(Beginning of Data for review)

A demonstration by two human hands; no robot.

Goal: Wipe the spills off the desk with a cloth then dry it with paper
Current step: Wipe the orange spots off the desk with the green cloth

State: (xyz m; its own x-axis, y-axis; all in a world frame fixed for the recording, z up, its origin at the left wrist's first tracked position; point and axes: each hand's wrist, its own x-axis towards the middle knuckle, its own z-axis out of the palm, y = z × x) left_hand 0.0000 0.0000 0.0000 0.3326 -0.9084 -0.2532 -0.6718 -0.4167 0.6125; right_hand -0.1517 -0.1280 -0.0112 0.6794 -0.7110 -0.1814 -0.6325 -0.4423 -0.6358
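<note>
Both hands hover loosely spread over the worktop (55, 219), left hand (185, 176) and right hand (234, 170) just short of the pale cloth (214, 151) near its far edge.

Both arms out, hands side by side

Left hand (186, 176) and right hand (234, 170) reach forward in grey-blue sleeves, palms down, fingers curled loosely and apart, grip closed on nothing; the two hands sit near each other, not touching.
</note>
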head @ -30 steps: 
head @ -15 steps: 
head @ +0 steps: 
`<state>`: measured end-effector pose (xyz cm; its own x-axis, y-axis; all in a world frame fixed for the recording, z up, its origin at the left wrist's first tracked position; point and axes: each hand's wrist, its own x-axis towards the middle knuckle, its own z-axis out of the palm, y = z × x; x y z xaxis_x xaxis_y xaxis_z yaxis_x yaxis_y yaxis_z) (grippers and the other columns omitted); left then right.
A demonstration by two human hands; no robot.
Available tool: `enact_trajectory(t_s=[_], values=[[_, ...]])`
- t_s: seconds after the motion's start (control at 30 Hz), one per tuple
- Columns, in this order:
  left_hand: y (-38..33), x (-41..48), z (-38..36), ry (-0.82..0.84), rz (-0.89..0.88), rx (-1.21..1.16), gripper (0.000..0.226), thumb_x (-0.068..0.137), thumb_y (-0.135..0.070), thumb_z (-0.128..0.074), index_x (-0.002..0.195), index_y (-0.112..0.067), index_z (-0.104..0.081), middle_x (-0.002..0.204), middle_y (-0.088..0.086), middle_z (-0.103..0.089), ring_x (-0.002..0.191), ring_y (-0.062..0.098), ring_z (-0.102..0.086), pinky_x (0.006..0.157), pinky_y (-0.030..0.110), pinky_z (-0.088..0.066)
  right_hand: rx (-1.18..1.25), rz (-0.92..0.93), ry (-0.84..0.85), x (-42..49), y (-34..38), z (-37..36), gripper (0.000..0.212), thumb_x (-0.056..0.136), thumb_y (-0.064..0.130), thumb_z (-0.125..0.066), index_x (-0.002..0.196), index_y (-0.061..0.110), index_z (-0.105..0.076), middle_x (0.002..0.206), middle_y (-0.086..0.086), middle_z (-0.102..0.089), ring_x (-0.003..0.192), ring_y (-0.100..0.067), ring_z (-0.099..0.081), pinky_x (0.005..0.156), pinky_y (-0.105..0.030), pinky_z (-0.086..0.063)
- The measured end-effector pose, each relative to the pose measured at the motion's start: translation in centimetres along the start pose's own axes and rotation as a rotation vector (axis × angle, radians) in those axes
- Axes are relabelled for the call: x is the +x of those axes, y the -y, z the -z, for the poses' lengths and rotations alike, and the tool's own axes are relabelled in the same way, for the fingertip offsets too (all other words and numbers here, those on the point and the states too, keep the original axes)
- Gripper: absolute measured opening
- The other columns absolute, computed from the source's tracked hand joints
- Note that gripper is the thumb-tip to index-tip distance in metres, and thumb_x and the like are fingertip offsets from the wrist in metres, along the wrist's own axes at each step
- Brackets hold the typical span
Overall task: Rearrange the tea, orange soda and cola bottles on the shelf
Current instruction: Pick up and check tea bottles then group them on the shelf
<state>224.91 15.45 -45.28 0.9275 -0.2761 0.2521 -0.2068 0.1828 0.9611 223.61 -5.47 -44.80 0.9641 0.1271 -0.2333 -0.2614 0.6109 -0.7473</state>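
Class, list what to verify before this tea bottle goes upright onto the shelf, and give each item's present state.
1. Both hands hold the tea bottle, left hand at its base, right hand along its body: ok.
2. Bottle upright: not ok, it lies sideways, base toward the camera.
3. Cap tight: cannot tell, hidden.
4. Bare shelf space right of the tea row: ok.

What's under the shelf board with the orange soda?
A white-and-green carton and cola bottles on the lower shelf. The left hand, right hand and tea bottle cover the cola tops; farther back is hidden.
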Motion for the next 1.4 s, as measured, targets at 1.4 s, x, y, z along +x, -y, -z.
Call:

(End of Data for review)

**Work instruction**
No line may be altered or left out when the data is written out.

**Expected output**
A demonstration by two human hands; no robot.

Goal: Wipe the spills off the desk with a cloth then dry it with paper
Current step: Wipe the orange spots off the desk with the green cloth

State: (xyz m; its own x-axis, y-axis; all in a world frame fixed for the recording, z up, its origin at the left wrist's first tracked position; point and axes: each hand's wrist, its own x-axis towards the middle knuckle, its own z-axis out of the palm, y = z × x) left_hand 0.0000 0.0000 0.0000 0.3326 -0.9084 -0.2532 -0.6718 -0.4167 0.6125; right_hand -0.1517 -0.1280 -0.0112 0.6794 -0.7110 -0.1814 -0.6325 -0.4423 -0.6358
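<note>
Both hands hover loosely spread over the worktop (55, 219), left hand (185, 176) and right hand (234, 170) just short of the pale cloth (214, 151) near its far edge.

Both arms out, hands side by side

Left hand (186, 176) and right hand (234, 170) reach forward in grey-blue sleeves, palms down, fingers curled loosely and apart, grip closed on nothing; the two hands sit near each other, not touching.
</note>
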head @ -30 steps: 
head @ -15 steps: 
head @ +0 steps: 
`<state>`: measured end-effector pose (xyz cm; its own x-axis, y-axis; all in a world frame fixed for the recording, z up, its origin at the left wrist's first tracked position; point and axes: each hand's wrist, its own x-axis towards the middle knuckle, its own z-axis out of the palm, y = z × x; x y z xaxis_x xaxis_y xaxis_z yaxis_x yaxis_y yaxis_z) (grippers and the other columns omitted); left then right.
A demonstration by two human hands; no robot.
Available tool: `enact_trajectory(t_s=[_], values=[[_, ...]])`
- t_s: seconds after the motion's start (control at 30 Hz), one per tuple
- Columns, in this order:
  left_hand: y (-38..33), x (-41..48), z (-38..36), ry (-0.82..0.84), rz (-0.89..0.88), rx (-1.21..1.16), gripper (0.000..0.226), thumb_x (-0.068..0.137), thumb_y (-0.135..0.070), thumb_z (-0.128..0.074), index_x (-0.002..0.195), index_y (-0.112..0.067), index_z (-0.104..0.081), middle_x (-0.002..0.204), middle_y (-0.088..0.086), middle_z (-0.103..0.089), ring_x (-0.002..0.191), ring_y (-0.062..0.098), ring_z (-0.102..0.086), pinky_x (0.006..0.157), pinky_y (-0.030..0.110), pinky_z (-0.088..0.066)
  right_hand: rx (-1.18..1.25), rz (-0.92..0.93), ry (-0.84..0.85), x (-42..49), y (-34..38), z (-37..36), gripper (0.000..0.212), thumb_x (-0.056..0.136), thumb_y (-0.064..0.130), thumb_z (-0.125..0.066), index_x (-0.002..0.196), index_y (-0.061..0.110), index_z (-0.105..0.076), middle_x (0.002..0.206), middle_y (-0.086..0.086), middle_z (-0.102..0.089), ring_x (-0.003..0.192), ring_y (-0.100..0.067), ring_z (-0.099..0.081), pinky_x (0.005..0.156), pinky_y (-0.105..0.030), pinky_z (-0.086..0.063)
- The measured end-effector pose, each relative to the pose measured at the motion's start: translation in centimetres along the start pose's own axes and rotation as a rotation vector (axis × angle, radians) in those axes
- Axes are relabelled for the call: x is the +x of those axes, y the -y, z the -z, for the poses' lengths and rotations alike, and the tool's own axes are relabelled in the same way, for the fingertip offsets too (all other words and numbers here, those on the point and the states too, keep the original axes)
- Gripper: absolute measured opening
- The other columns absolute, computed from the source's tracked hand joints
- Note that gripper is the thumb-tip to index-tip distance in metres, and thumb_x and the like are fingertip offsets from the wrist in metres, along the wrist's own axes at each step
- Brackets hold the typical span
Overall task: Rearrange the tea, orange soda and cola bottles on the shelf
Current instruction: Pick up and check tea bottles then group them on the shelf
<state>224.91 15.45 -45.28 0.9275 -0.2761 0.2521 -0.2068 0.1828 0.9611 223.61 -5.47 -44.80 0.9641 0.1271 -0.2333 -0.2614 0.6109 -0.7473</state>
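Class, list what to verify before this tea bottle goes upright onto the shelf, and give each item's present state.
1. Both hands hold the tea bottle, left hand at its base, right hand along its body: ok.
2. Bottle upright: not ok, it lies sideways, base toward the camera.
3. Cap tight: cannot tell, hidden.
4. Bare shelf space right of the tea row: ok.

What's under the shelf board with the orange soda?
A white-and-green carton and cola bottles on the lower shelf. The left hand, right hand and tea bottle cover the cola tops; farther back is hidden.
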Motion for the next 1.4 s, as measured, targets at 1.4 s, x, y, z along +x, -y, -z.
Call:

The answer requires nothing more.